Um eine simulative Abbildung dieser SMA-FKV-Hybridverbunde zur Auslegung aktiver
Komponenten einsetzen zu können, muss die Modellierung die notwendige Genauigkeit
liefern und effizient auf Bauteilskala einsetzbar sein. Das entwickelte Zustandslinien-
Modell des SMA-Materials wird diesen Anforderungen durch die Fokussierung
auf den Aktorikeffekt gerecht. Vorhergesagt werden kann damit der „aufgeheizte“
und „abgekühlte“ Zustand von Ein- und Zwei-Weg-Effekt-Materialien. Der Einfluss
der Steifigkeit der zu verformenden FKV-Komponente wird durch eine anwendungsnahe
Charakterisierung erfasst und fließt durch die analytische Beschreibung
der Zusammenhänge in das Modell ein. Konkrete Kennwerte stehen für ein Zwei-
Weg-Effekt-Material und zwei Ein-Weg-Effekt-Materialien mit unterschiedlicher Umwandlungstemperatur
und individueller Vordehnung (1,8 bis 6,3 %) zur Verfügung.

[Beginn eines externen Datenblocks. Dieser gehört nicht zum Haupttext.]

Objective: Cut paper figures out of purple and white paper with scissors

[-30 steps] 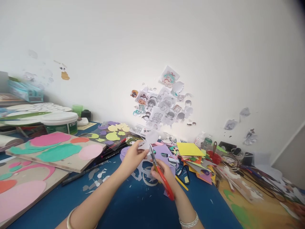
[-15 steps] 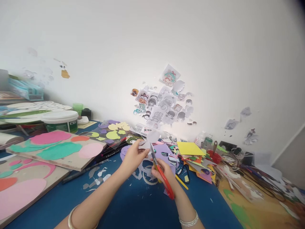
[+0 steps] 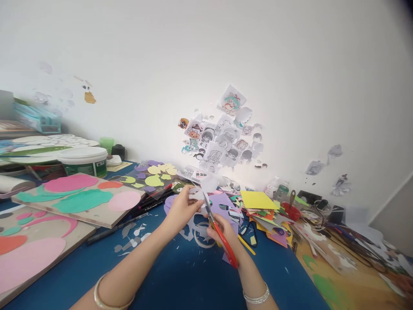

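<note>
My left hand (image 3: 182,208) pinches a small white paper cutout (image 3: 206,186) and holds it up above the blue table (image 3: 180,280). My right hand (image 3: 226,234) grips red-handled scissors (image 3: 222,241); their blades point up and meet the paper's lower edge. Purple paper pieces (image 3: 222,204) and a roll of tape (image 3: 203,237) lie just beyond and under the hands. Each wrist wears a bracelet.
Boards with pink and teal foam shapes (image 3: 77,198) lie at left, with a white tub (image 3: 84,160) behind. Pens (image 3: 129,221) and paper scraps sit left of my hands. A stack of coloured sheets (image 3: 258,204), black scissors (image 3: 250,230) and clutter fill the right. Drawings (image 3: 222,137) hang on the wall.
The hands, paper and scissors stay almost where they were; the scissors have shifted slightly along the paper's edge. The view has drifted a little.
</note>
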Demonstrator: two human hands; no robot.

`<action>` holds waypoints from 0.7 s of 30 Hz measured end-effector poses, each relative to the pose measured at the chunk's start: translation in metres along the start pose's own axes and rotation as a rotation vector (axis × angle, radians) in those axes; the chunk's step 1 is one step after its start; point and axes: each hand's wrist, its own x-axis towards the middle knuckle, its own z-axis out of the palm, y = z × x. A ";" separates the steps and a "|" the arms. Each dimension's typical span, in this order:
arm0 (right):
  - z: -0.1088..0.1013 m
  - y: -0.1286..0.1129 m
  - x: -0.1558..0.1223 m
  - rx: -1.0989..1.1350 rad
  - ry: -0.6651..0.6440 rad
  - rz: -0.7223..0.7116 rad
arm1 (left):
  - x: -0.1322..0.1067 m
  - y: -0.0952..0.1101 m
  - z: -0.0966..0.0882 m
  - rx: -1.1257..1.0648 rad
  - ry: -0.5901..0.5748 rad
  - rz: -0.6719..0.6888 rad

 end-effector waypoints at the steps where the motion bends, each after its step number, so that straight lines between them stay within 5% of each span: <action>1: 0.000 -0.001 0.000 -0.007 0.005 0.000 | 0.000 0.000 0.000 -0.005 0.004 0.001; 21: 0.003 -0.002 0.001 0.018 -0.044 -0.017 | -0.003 0.000 0.007 -0.083 0.023 0.023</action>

Durch die Beschreibung der gesamten Hybridverbunde mittels homogenisierter
Schalen in der Finiten-Elemente-Methode (FEM) kann auf die Abbildung der realen mikroskopischen Geometrie verzichtet werden und die Auslegung ganzer Komponenten
aus aktivem SMA-FKV-Hybridverbund wird ermöglicht.
Im Zuge der Validierung wird das experimentell bestimmte Aktorikverhalten mit der
simulativen Vorhersage abgeglichen. Da dieser Validierung die entwickelten Lösungen
in den Bereichen Herstellung und Simulation zugrunde liegen, verifiziert die erfolgreiche
Validierung die Anwendbarkeit der entwickelten Gesamtmethodik. Eine
gute Übereinstimmung kann bei Coupontests für Vordehnungen von bis zu 3 % sowie
für teilaktivierte Zustände der SMA-Elemente festgestellt werden.
Um zu verdeutlichen, wieso und unter welchen Randbindungen der Einsatz aktiver
SMA-FKV-Hybridverbunde technisch sinnvoll sein kann, werden verschiedene neuartige
Anwendungskonzepte beschrieben. Die wesentlichen Vorteile eines aktiven Hybridverbundes
gegenüber klassischer Aktorik-Struktur-Kombinationen werden durch
die abschließende Entwicklung eines aerodynamischen Profils als Demonstrator hervorgehoben.
Die wichtigsten Vorteile sind:
- Stark reduzierte Bauraumanforderungen
- Geringes Systemgewicht
- Große Designfreiheit
- Geschlossene kontinuierliche Oberfläche
- Geringer Montageaufwand
Der Demonstrator verdeutlicht außerdem, wie es mit den Ergebnissen dieser Arbeit
möglich ist, aktive Bauteile aus SMA-FKV-Hybridverbund im Hinblick auf eine konkrete
Anwendung systematisch und rechnergestützt auszulegen. Durch die entwickelte
Herstellungsmethodik können diese Hybridverbunde mit hoher Leistungsfähigkeit
bei minimalem Bauraum und geringer zusätzlicher Masse in reproduzierbarer
Qualität gefertigt werden. Neue innovative Funktionen, die sich nicht im Rahmen
klassischer Aktorikprinzipien realisieren lassen, werden umsetzbar und ermöglichen
signifikante Wertsteigerungen diverser Produkte.